According to him, quality of health care is paramount to achieving universal health care coverage. Getting the right health service at the right time and given by skilled personnel gives a child a high survival chance.
He notes diarrhoea, pneumonia, and malaria are some of the leading causes of child mortality under five years.
According to Mohammed, most child mortality cases come from the hard to reach places such as Turkana, Mandera and Marsabit.
Innovations such as the Totobox are contributing to low infant and maternal death rates to underserved communities in the country.
“I feel my child has had a better survival chance in life. With the other children, accessing some of the essentials for newborns was a struggle; the box lifts the burden from you and you can focus on raising your child,” says Mutono.
She adds that the hospital not only issues the package, but also follows up to track the progress of the baby. To date, more than 1,400 babies have benefited from the free Totobox in an effort to improve the health indicators of both babies and mothers.
Currently, access to quality and affordable health care continues to burden the pastoral communities in remote arid and semi-arid areas.

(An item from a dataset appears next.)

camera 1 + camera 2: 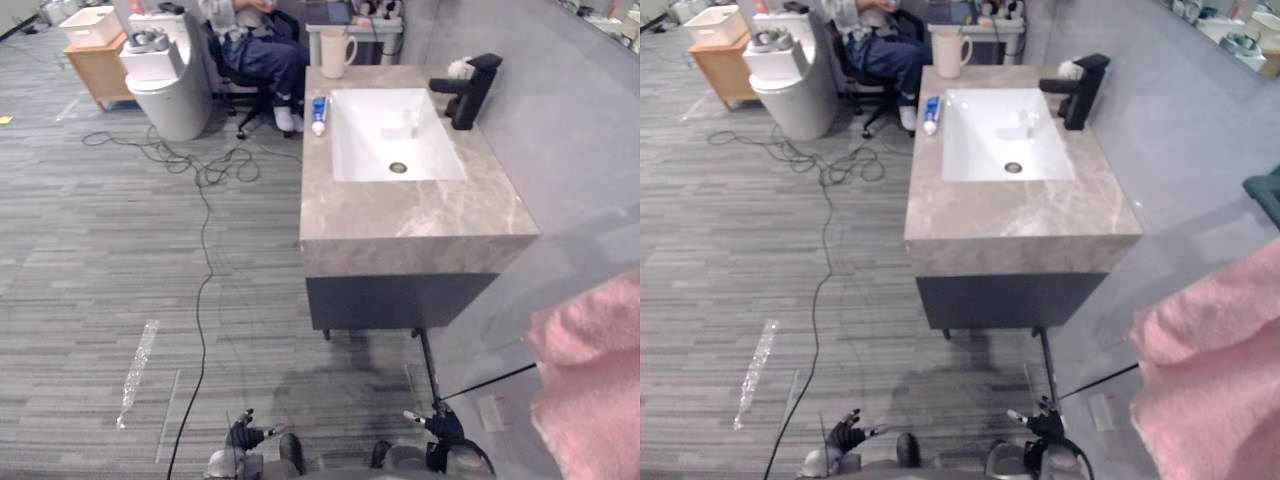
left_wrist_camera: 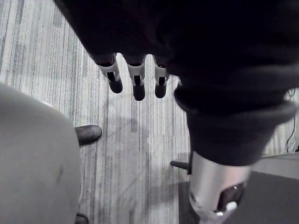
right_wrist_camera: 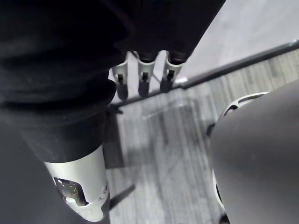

Underpinning factors include greater difficulty in travelling to health facilities, less diversity in healthcare resources to choose from and high illiteracy levels and culture.
Culturally, Samburu women prefer delivering in a crouching position instead of lying on their backs as is done in most hospitals.
In 2018, the WHO recommended that for women without epidural analgesia (anaesthetic injection), encouraging the adoption of a birth position of the individual woman’s choice, including upright position, is recommended.
To encourage more women to come to the hospital on time and safely deliver their babies, Afya Timiza—a United States Agency for International Development (USAID) initiative— constructed a maternal shelter adjacent to the hospital and innovated the birthing cushion, a low-tech, cheap innovation that mothers can sit on while delivering to help reduce child and maternal mortality rates in the arid and semi-arid areas.
According to USAID, the birthing cushion is an innovative model now being used to encourage women to deliver in hospitals while conserving their cultural beliefs.
As more women choose this option, the stigma around hospital delivery continues to decrease and as does the maternal and child mortality rate.
USAID adds since the inceptions of the birthing cushions in 2016, more than 8,741 women have accessed skilled delivery services, 11,847 children under one year have received full immunisation and more than 46,300 children less than five years (0-59 months) through nutrition-specific interventions.
According to the Kenya Demographic Health Survey 2014, the infant mortality rate is 39 deaths per 1,000 live births, and under-five mortality is 52 deaths per 1,000 live births.
At these levels, about one in every 26 Kenyan children dies before reaching one year, and about one in every 19 does not survive to their fifth birthday.
The KDHS survey indicate all early childhood mortality rates declined between the 2003 and 2014, notably neonatal mortality has exhibited the slowest rate of decline (33 per cent).
The survey shows a child born in the Nyanza region is almost twice as likely to die before age five as compared to a child born in the Central region.
Nairobi has the second-highest under-five mortality rate, following Nyanza (72 deaths per 1,000 live births).
The survey concludes male children are more likely than female children to die during their first year of life (44 deaths versus 37 deaths per 1,000 live births).
Once past infancy, male and female children 1-4 years of age experience the same level of mortality (16 deaths per 1,000 live births).